Table 1. Axioms involving the Cold class

Sentiment is the superclass of Positive and Negative. In turn, Positive and Negative are superclasses of classes such as SustenancePositiveProperty and SustenanceNegativeProperty, respectively, which are meant to link properties with entities and their corresponding sentiment. This part of the ontology is particularly useful for sentences that have more than one aspect. The ontology allows us to find multiple aspects and corresponding properties, and mark them as positive or negative depending on their superclasses.

$$\begin{aligned} \text {``The cheese was divine, however the room was very cramped.''} \end{aligned}$$
(2)

This is illustrated in Example 2 above, where the aspect ‘food’ should have a positive sentiment whereas ‘ambiance’ should be negative. The ontology aids the SVM in this case, because “divine” refers to a subclass of SustenancePositiveProperty and “cramped” refers to a subclass of AmbienceNegativeProperty.

The analysis for the phrase “the cheese was divine” can been seen in Fig. 1. Note that each class is associated with multiple lexicalizations to account for different versions of spelling or for synonyms. Furthermore, the ontology is constructed manually to fit specifically with the domain of restaurant reviews, using information from the training data. To counteract possible over-fitting, the ontology is augmented with a list of commonly used concepts that are extracted from Yelp reviews of the best 10 and worst 10 rated restaurants in New York City.

4.2 Feature Vector Construction

Before constructing the feature vector, we pre-process the raw SemEval data using the Stanford CoreNLP package [2]. The text is split into tokens, which are individual words, punctuation, or multi-word expressions. Tokens are combined into sentences and tagged with Parts-of-Speech tags denoting their grammatical types. Then, words are lemmatized and syntactic relations between words in each sentence are determined.

Fig. 1.
figure 1

Excerpt of the used ontology for the phrase “The cheese was divine”

In order to construct a feature vector for an aspect, we derive features from the sentence the aspect appears in. The feature vector consists of three independent parts that together form one vector for each aspect. The first part is a bag-of-words model which we refer to as B. The second part of the feature vector, which we refer to as S, is constructed similarly but with sentiment scores instead of binary values.

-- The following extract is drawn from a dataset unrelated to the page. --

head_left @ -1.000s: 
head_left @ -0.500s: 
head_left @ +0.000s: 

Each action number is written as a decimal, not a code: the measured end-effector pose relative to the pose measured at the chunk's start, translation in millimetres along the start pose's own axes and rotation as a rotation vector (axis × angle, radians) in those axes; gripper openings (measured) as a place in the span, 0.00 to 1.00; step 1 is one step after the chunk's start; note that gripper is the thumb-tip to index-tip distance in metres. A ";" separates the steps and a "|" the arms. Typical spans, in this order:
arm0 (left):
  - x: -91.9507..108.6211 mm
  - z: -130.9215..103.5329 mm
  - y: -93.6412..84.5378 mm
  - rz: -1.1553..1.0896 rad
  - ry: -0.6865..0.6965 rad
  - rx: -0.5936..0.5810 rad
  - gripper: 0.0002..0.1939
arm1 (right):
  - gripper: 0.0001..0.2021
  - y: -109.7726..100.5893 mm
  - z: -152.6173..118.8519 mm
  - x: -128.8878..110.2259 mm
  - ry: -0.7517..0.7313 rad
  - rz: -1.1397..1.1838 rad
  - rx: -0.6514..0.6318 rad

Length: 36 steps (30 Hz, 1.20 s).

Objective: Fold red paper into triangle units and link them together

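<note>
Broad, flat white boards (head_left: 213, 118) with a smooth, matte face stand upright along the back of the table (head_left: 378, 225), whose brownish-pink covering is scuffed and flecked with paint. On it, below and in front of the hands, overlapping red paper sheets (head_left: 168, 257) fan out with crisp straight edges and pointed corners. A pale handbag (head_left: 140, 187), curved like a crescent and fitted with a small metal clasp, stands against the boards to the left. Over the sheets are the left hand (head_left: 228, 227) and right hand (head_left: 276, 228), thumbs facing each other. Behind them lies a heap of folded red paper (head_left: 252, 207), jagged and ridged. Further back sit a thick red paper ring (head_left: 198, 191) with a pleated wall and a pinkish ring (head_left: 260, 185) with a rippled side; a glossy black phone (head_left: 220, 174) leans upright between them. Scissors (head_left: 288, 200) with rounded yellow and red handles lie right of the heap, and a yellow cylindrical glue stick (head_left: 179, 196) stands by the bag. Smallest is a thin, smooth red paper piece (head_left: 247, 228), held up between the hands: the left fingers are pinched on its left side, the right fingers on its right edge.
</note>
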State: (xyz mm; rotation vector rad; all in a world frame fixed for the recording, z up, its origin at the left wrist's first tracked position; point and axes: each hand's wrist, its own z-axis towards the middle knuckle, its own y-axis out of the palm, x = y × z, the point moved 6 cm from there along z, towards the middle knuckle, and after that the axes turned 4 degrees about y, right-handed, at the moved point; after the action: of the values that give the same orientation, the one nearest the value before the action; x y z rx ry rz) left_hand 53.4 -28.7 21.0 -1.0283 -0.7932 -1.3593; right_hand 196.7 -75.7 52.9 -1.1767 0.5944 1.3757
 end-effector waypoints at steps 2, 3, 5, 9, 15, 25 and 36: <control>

The sentiment scores are derived from two external sources: the sentiment tool in the Stanford CoreNLP package [8] and the NRC Sentiment list [3]. These give sentiment values that are decimals between −1 and 1 and between −5 and 5, respectively. If both sources are used for a word, the feature is assigned the average of the two sentiment values. Otherwise, the feature is assigned the value extracted from the first source. In the third part, referred to as O, we create features using the ontology. We check each word in the scope, to identify whether it is linked to a concept in the ontology. If so, we check whether Property is a superclass of this concept, or if a superclass of this concept is annotated with the aspect category corresponding to the aspect. In this case, we assign a value of 1 to the feature representing this concept, as well as for each of its superclasses. In this way we construct features using only words that are descriptive, or that are directly related to the aspect category corresponding to the aspect. The Positive or Negative class could be a superclass at this point and be assigned a value of 1 too in that instance.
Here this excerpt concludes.